Task description:
In your answer, repeat each line of the data exactly.

Information provided:
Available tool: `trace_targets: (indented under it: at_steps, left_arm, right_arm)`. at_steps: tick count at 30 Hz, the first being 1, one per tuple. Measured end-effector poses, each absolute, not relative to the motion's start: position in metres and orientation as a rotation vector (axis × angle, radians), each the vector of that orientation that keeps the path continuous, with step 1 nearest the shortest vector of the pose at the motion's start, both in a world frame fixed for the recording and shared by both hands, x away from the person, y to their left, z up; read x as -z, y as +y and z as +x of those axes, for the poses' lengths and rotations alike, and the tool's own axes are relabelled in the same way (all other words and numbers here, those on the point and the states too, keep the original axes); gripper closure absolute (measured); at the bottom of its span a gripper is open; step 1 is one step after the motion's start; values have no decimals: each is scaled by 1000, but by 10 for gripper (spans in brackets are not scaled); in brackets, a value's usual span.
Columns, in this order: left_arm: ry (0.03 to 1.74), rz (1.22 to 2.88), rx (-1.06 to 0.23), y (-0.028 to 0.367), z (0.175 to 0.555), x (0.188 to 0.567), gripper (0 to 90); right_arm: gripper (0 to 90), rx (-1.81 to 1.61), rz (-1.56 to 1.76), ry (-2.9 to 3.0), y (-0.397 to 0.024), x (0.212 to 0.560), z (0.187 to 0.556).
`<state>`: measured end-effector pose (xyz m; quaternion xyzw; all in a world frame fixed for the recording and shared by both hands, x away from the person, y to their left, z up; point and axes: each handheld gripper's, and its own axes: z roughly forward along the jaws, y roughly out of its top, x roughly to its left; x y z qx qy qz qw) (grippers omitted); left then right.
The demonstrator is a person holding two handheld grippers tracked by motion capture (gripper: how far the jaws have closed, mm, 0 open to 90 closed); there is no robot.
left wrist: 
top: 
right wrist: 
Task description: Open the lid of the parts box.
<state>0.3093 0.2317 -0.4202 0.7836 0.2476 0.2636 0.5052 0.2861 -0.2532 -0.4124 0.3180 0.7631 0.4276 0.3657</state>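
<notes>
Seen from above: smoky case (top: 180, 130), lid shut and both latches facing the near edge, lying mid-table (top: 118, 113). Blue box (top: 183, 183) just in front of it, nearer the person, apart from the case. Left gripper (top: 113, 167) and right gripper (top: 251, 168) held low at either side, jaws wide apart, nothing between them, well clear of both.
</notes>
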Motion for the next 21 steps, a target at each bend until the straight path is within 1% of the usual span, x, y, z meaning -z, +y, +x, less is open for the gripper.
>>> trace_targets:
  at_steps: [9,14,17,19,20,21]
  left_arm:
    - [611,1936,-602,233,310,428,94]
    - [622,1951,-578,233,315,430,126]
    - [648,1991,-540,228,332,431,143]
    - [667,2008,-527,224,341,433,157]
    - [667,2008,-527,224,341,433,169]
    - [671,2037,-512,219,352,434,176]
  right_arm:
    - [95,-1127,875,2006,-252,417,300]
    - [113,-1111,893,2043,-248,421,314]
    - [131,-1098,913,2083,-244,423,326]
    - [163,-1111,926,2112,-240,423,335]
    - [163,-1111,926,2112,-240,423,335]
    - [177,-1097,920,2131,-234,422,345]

Completed task:
Available tool: `trace_targets: (indented under it: at_steps, left_arm, right_arm)`. at_steps: tick count at 30 Hz, the first being 1, one per tuple. Measured end-effector poses, each absolute, not relative to the motion's start: position in metres and orientation as a rotation vector (axis × angle, radians), each the vector of that orientation that keeps the path continuous, with step 1 nearest the shortest vector of the pose at the motion's start, both in a world frame fixed for the recording and shared by both hands, x away from the person, y to their left, z up; read x as -z, y as +y and z as +x of those axes, for the poses' lengths and rotations alike, and the tool's own axes are relabelled in the same way (all other words and numbers here, those on the point and the states too, keep the original axes); gripper closure absolute (measured); at the bottom of its span a gripper is open; step 1 is one step after the motion's start; values have no decimals: each is scaled by 1000, but by 10 for gripper (spans in brackets are not scaled); in brackets, a value's usual span.
Columns, in this order: left_arm: ry (0.03 to 1.74), rz (1.22 to 2.88), rx (-1.06 to 0.23), y (-0.028 to 0.367), z (0.175 to 0.555), x (0.188 to 0.567), gripper (0 to 90); right_arm: gripper (0 to 90), rx (-1.81 to 1.61), rz (-1.56 to 1.76), ry (-2.9 to 3.0), y (-0.397 to 0.024), x (0.212 to 0.560), z (0.187 to 0.556).
`<state>`: measured end-effector pose (xyz m; quaternion xyzw; all in a world frame fixed for the recording and shared by both hands, x away from the person, y to their left, z up; point and axes: each handheld gripper's, and its own axes: z roughly forward along the jaws, y roughly out of its top, x roughly to its left; x y z qx qy qz qw) (grippers omitted); left then right.
The demonstrator is a person holding two handheld grippers tracked by motion capture (gripper: how far the jaws have closed, mm, 0 open to 90 closed); there is no robot.
left wrist: 
top: 
right wrist: 
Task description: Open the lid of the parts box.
<state>0.3093 0.2317 -0.4202 0.7836 0.2476 0.2636 0.5052 0.2861 -0.2532 -0.4124 0.3180 0.7631 0.4276 0.3657</state>
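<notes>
Seen from above: smoky case (top: 180, 130), lid shut and both latches facing the near edge, lying mid-table (top: 118, 113). Blue box (top: 183, 183) just in front of it, nearer the person, apart from the case. Left gripper (top: 113, 167) and right gripper (top: 251, 168) held low at either side, jaws wide apart, nothing between them, well clear of both.
</notes>
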Motion for the next 21 steps, a target at each bend until the straight path is within 1% of the usual span, x, y, z meaning -z, +y, +x, less is open for the gripper.
>>> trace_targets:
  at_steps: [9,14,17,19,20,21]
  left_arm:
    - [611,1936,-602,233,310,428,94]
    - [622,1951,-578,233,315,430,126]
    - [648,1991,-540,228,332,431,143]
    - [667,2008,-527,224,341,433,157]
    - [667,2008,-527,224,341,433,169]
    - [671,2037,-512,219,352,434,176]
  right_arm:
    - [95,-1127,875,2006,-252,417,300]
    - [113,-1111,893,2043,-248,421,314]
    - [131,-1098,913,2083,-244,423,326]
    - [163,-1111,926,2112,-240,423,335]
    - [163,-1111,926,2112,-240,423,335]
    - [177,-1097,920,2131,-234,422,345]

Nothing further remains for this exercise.